County seeks to host Myanmar refugees amid population cliff

A woman walks past a barbershop in Yeongyang, a county in North Gyeongsang Province, in this Sept. 7, 2021, file photo. Yeongyang, a sleepy county with a population of just 15,000, is seeking to host refugees from Myanmar amid its demographic cliff. Korea Times photo by Cheong Kwang-jin

A woman walks past a barbershop in Yeongyang, a county in North Gyeongsang Province, in this Sept. 7, 2021, file photo. Yeongyang, a sleepy county with a population of just 15,000, is seeking to host refugees from Myanmar amid its demographic cliff. Korea Times photo by Cheong Kwang-jin

By Jung Min-ho

Yeongyang, a sleepy county with a population of just 15,000 in North Gyeongsang Province, is seeking to host refugees from Myanmar amid its demographic cliff.

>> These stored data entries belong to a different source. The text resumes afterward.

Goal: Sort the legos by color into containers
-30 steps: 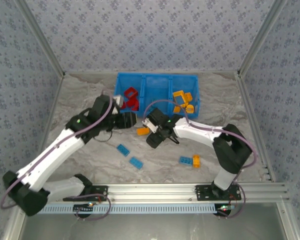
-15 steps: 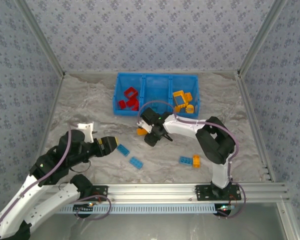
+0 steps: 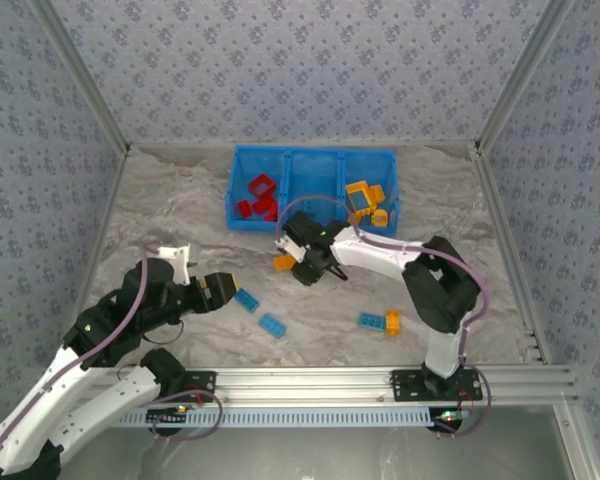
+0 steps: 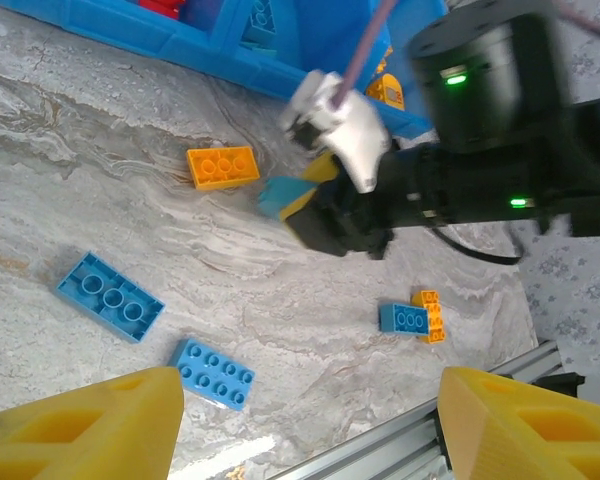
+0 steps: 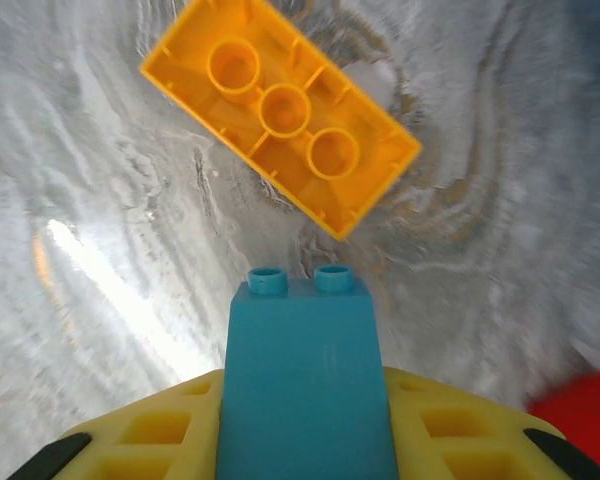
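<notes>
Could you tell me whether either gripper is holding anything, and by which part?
The right gripper grips a teal brick by its smooth sides, studded end poking out; the left gripper is open, holding nothing.

Bright even light; glare on table [image 5: 90,270], right pincer [image 5: 305,440] blurred.

The teal brick [image 5: 305,390] runs off the bottom of the right wrist view. To the right of the teal brick sits a red blur [image 5: 580,412] — cut off and too fuzzy to name. In the left wrist view the top edge cuts the blue bin [image 4: 210,55] behind the teal brick, and the right arm [image 4: 480,70] hides part of a yellow brick [image 4: 388,92] inside. Below the teal brick, both fingers [image 4: 80,425] of the left gripper [image 4: 308,405] are cut off too. In the top view the teal brick is too small to make out.
</notes>
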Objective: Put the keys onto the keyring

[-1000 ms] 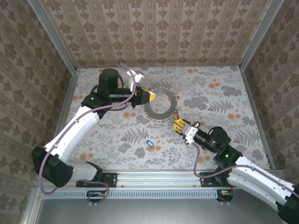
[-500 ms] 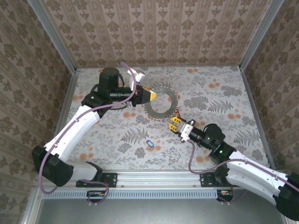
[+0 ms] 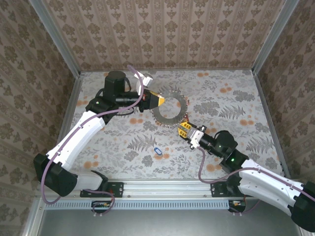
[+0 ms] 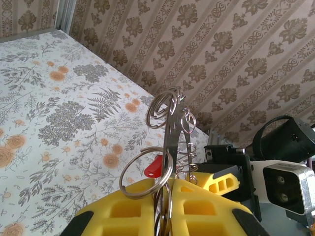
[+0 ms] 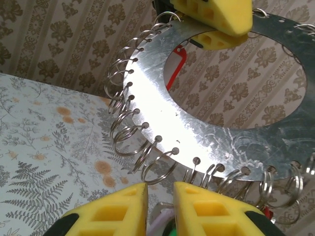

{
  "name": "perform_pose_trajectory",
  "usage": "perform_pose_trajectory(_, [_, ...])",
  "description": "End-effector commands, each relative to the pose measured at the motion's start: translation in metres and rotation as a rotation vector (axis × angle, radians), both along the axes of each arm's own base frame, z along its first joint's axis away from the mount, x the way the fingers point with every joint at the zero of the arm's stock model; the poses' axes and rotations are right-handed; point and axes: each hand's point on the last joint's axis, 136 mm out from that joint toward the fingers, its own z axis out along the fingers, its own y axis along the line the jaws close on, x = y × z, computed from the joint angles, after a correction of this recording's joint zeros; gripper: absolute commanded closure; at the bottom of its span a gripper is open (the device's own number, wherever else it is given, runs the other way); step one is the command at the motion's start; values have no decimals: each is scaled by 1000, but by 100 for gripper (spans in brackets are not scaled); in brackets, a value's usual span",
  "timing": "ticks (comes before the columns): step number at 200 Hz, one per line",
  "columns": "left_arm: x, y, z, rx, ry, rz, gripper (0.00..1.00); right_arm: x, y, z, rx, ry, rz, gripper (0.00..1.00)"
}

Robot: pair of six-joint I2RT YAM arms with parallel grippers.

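With the left tool (image 3: 162,100) pinching the keyring (image 3: 165,120) steady, the right tool (image 3: 183,129) at its near rim, jaws slightly parted, grip unclear to me, should line up squarely.

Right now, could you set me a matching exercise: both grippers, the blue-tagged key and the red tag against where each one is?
Things:
1. left gripper
2. right gripper
3. blue-tagged key
4. red tag

Places:
A. loose on the table, nearer the arm bases than the keyring
B. clamped shut on the keyring's rim
C. seen through the keyring's hole from the right wrist view
D. close by the keyring's near right edge

Pairs: 1-B, 2-D, 3-A, 4-C
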Motion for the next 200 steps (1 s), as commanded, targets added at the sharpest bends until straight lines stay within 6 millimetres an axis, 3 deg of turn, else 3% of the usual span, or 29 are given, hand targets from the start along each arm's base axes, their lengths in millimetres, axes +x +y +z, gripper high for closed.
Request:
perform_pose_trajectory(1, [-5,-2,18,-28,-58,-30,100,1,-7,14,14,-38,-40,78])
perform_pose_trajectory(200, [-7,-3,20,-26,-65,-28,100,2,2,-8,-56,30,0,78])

According to the county office on Friday, its officials and those at the Ministry of Justice were discussing the policy idea of inviting 40 people from the war-torn Southeast Asian country to one of its villages and helping them settle there as part of efforts to address the issue of its shrinking number of residents.

If it goes as planned, 10 families of the Karen people, an ethnolinguistic group that primarily resides in southeastern Myanmar, will be invited to the county later this year.

Yeongyang has the lowest number of residents among counties in Korea, excluding islands.

The figure, which was higher than 70,000 in the early 1970s, has steadily decreased for decades. Its population fell by more than half in 20 years and dropped down to 15,271 in February 2025. Officials worry the figure will drop below 15,000 by the end of the year.

In recent years, officials have taken measures to reverse the trend, expanding direct cash support for babies born in the county, among other incentives. Despite this, the number of residents who die each year is far greater than those born. According to officials, only about 25 babies are born there annually.